*Task details:*
Scan the records below for the word "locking" and give only the number of lines that hold it.

Stored data
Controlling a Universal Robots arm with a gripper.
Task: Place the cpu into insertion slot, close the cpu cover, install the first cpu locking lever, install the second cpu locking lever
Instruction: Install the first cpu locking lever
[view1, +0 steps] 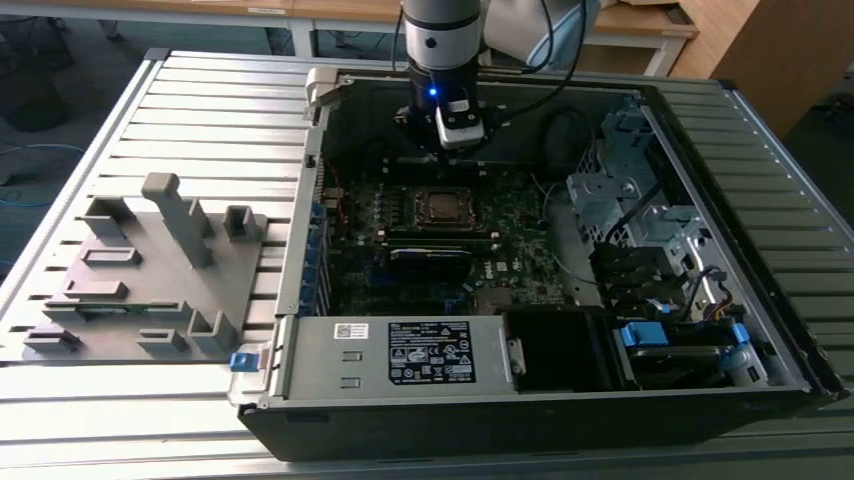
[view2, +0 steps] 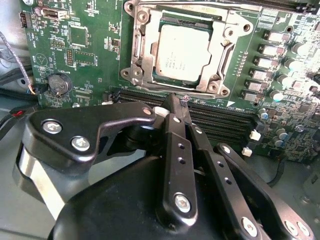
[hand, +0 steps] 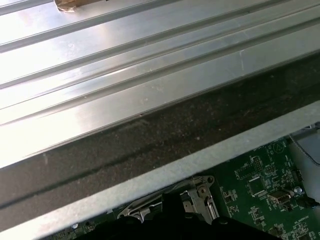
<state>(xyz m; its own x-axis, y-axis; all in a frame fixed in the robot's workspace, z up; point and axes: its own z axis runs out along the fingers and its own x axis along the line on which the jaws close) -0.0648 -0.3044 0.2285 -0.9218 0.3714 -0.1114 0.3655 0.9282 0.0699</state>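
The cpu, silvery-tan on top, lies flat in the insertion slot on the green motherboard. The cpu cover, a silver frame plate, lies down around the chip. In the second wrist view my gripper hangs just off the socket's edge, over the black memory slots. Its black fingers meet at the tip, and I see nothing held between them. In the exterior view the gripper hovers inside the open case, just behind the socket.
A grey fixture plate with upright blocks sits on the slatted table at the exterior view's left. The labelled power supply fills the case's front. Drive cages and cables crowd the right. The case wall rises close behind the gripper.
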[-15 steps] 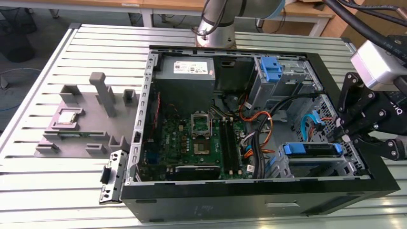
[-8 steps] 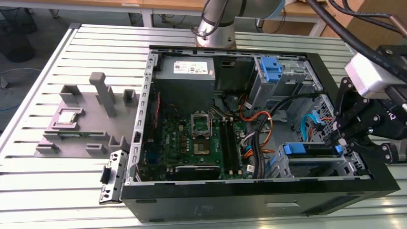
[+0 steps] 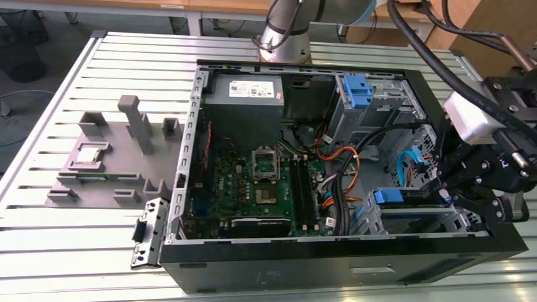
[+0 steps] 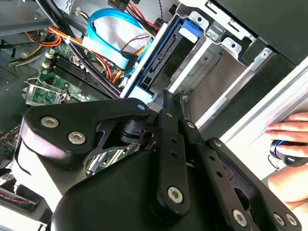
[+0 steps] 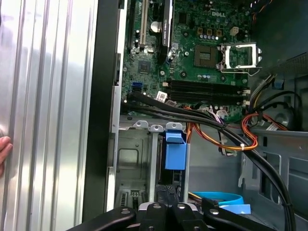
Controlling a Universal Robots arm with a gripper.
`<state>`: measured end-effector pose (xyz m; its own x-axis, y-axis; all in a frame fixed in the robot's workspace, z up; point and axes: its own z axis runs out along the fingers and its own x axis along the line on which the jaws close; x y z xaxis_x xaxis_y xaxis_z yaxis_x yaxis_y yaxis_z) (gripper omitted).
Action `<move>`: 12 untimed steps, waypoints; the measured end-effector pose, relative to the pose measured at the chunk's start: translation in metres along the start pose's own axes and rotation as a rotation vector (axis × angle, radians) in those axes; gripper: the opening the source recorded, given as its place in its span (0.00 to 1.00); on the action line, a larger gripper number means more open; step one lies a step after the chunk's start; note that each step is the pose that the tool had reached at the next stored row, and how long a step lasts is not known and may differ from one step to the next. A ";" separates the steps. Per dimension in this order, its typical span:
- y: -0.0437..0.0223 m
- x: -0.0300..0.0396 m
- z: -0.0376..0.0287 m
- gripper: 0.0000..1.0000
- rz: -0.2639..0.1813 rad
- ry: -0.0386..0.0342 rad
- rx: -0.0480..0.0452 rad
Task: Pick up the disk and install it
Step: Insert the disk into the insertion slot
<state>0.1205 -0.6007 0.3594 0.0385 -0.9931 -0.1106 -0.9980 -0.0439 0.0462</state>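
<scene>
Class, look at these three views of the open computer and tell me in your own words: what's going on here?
A robot arm is reaching into an open computer case that lies on a slotted metal table. Its gripper is at the metal drive cage in a corner of the case, right at the end of the disk. The disk sits edge-on in its blue carrier in the cage's slot. A person's hand rests outside the case.

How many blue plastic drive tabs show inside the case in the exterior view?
2. The upper tab sits on the drive cage at the case's far end; the lower tab is on the carrier of the disk in the nearer bay. Cables may hide more.
</scene>
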 end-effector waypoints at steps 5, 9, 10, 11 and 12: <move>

*Solved exercise:*
2